**Work to be completed:** Write out all of the data without omission, exactly as shown.

**Collected material:**
****************************************

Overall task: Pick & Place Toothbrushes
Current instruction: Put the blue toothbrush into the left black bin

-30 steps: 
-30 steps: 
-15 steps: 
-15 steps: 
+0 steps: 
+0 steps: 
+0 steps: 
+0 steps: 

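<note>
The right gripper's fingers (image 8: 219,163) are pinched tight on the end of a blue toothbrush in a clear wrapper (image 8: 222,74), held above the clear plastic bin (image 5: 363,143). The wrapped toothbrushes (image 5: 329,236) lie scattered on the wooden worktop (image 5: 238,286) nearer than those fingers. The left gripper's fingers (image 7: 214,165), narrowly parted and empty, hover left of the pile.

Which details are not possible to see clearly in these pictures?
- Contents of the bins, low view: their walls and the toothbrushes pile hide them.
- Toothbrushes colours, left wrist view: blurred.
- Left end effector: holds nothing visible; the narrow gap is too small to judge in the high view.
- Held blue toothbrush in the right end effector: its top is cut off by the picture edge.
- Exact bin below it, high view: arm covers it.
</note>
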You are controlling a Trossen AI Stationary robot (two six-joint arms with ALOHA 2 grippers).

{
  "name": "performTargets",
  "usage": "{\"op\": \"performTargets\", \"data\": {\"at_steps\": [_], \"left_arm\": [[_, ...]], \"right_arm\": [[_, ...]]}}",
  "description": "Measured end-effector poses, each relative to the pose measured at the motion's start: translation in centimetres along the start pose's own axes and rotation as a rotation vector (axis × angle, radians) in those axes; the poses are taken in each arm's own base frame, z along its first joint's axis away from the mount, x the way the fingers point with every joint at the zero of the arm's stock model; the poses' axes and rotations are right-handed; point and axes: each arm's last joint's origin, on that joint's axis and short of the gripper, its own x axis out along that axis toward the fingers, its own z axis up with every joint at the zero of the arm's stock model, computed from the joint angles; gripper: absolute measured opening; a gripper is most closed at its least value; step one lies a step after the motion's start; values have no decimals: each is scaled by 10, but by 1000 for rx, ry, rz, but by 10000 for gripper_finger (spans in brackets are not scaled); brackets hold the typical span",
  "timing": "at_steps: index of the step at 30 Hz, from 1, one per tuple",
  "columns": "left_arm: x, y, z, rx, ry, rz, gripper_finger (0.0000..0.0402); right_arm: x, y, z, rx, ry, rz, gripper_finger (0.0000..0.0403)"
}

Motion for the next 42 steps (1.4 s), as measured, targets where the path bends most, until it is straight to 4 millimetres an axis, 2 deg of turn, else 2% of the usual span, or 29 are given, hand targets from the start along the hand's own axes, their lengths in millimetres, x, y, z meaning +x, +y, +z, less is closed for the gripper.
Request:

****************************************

**The completed task:**
Overall task: Pick & Place Toothbrushes
Current instruction: Put the blue toothbrush into the left black bin

-30 steps: 
-30 steps: 
-15 steps: 
-15 steps: 
+0 steps: 
+0 steps: 
+0 steps: 
+0 steps: 

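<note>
The right gripper's fingers (image 8: 219,163) are pinched tight on the end of a blue toothbrush in a clear wrapper (image 8: 222,74), held above the clear plastic bin (image 5: 363,143). The wrapped toothbrushes (image 5: 329,236) lie scattered on the wooden worktop (image 5: 238,286) nearer than those fingers. The left gripper's fingers (image 7: 214,165), narrowly parted and empty, hover left of the pile.

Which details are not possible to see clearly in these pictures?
- Contents of the bins, low view: their walls and the toothbrushes pile hide them.
- Toothbrushes colours, left wrist view: blurred.
- Left end effector: holds nothing visible; the narrow gap is too small to judge in the high view.
- Held blue toothbrush in the right end effector: its top is cut off by the picture edge.
- Exact bin below it, high view: arm covers it.
</note>
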You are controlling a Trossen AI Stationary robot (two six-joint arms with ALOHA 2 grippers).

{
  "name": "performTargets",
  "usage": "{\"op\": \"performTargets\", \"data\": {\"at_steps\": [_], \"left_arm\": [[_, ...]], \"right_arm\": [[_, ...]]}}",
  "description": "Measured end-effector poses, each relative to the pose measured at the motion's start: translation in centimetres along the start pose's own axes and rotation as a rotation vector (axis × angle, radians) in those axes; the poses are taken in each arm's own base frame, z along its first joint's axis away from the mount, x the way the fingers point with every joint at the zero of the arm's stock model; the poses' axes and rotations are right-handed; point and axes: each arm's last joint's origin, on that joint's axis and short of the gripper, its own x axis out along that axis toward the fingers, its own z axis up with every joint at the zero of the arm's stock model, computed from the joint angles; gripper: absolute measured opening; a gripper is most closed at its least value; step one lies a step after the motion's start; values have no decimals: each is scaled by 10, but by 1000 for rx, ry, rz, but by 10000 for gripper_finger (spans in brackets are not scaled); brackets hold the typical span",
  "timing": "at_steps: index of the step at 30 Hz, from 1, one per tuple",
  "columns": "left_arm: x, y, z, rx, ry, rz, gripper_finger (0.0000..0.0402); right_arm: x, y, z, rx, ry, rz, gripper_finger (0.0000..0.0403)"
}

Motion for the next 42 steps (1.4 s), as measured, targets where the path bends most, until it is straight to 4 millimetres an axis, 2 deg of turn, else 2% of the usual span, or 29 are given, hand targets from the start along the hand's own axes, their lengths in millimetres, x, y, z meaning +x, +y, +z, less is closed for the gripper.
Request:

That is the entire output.